But GaN HEMTs most likely represent just the first round of next-generation high-performance technologies that will revolutionize the RF industry. To pave the way for the next round of technologies, computer-aided-design (CAD) techniques must rapidly advance (Fig. 1).

1. Of the various model types, each segment offers benefits at some stage of the design cycle—be it the system or device level.

The complexity and performance of GaN HEMT devices is currently limited by two main factors: the ability to effectively design circuits that make full use of the technology’s capability, and the ability to flow enough thermal energy from GaN transistors to operate these devices at peak performance. Sophisticated modeling and characterization techniques can aid in the design process of HEMT devices, potentially mitigating the effects of these limitations.

To accomplish the level of detail, efficiency, and accuracy required to perform this type of value-added simulations, the latest test and measurement and modeling techniques must be employed (Fig. 2). Power-amplifier (PA) test techniques are commonly employed to evaluate GaN transistors, as GaN technology lends itself particularly well to this application.

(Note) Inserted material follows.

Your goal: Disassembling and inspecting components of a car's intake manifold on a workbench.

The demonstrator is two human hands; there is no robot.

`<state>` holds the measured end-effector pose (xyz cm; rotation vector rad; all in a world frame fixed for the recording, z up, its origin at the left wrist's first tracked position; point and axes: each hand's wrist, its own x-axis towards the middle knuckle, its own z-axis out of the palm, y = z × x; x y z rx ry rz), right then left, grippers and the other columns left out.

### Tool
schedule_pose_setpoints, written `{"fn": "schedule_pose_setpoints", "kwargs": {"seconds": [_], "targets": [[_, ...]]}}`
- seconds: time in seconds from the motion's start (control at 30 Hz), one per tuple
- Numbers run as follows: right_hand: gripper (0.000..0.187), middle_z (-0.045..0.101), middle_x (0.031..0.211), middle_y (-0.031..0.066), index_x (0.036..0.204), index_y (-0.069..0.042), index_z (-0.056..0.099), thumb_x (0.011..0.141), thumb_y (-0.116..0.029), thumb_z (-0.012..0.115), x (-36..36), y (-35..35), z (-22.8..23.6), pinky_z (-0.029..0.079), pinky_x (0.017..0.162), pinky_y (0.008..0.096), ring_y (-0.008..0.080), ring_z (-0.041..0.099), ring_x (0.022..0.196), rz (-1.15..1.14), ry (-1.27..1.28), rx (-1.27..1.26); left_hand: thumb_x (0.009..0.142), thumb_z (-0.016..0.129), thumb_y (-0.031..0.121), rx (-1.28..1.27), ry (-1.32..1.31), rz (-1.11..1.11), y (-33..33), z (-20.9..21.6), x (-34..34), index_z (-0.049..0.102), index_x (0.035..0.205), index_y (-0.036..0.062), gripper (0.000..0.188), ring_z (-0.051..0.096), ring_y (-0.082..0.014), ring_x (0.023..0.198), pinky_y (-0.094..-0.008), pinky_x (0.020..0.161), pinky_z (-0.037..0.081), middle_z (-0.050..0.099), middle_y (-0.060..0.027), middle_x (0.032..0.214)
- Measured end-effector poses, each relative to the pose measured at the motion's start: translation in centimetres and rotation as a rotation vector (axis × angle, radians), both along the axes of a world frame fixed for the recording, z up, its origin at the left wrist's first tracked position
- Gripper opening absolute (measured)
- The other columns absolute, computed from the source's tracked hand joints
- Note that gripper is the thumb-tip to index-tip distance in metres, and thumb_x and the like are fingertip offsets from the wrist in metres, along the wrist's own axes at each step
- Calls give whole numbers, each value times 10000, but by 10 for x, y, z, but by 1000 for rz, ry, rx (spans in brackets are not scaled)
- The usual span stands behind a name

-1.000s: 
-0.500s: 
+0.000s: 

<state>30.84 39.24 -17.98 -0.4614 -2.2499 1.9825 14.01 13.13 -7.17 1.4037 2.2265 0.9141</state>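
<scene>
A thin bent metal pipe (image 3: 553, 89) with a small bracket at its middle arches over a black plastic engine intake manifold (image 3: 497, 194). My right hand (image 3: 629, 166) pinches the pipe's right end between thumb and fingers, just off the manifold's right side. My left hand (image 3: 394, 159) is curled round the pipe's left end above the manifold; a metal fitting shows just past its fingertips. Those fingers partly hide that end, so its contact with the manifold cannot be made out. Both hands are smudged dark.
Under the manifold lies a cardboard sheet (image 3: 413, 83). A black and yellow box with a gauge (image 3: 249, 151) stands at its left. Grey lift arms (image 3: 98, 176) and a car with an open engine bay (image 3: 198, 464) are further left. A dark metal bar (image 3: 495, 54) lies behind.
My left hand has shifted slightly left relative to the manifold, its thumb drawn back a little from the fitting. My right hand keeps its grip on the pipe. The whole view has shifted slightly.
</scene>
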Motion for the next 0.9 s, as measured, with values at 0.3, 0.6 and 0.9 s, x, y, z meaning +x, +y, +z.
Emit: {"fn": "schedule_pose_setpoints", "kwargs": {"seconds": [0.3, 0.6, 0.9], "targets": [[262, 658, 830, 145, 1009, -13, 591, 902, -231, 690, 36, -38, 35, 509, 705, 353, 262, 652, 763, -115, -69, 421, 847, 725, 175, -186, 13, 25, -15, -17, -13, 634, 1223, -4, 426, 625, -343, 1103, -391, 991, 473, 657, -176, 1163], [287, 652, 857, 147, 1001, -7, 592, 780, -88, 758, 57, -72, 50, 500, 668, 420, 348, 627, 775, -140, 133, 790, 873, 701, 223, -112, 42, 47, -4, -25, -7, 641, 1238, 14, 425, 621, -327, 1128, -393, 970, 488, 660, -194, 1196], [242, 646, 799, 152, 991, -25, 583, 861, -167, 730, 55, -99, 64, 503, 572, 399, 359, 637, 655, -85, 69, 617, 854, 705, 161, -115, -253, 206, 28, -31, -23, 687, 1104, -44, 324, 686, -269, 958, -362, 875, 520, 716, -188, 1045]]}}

“Accurate active device models form the heart of basic power-amplifier design,” notes Timothy Boles, technology fellow/director of strategy for Macom. “These models need to go further than just predicting IV characteristics and output-power levels. In order to optimize overall amplifier efficiency, the models need to provide simulations that accurately reflect the active-device input and output impedances.”

Given the high-end performance of GaN HEMT technology, even minute inaccuracies in a design can significantly impact the overall performance of the final devices. Boles continues, “This enables the optimal matching topology to be presented for the amplifier input/output and—most importantly—all interstage terminals in order to achieve the lowest loss with the minimum number of transformation sections.”

2. Different measurement approaches lend themselves to varying degrees of model-extraction details. (Courtesy of AMCAD Engineering)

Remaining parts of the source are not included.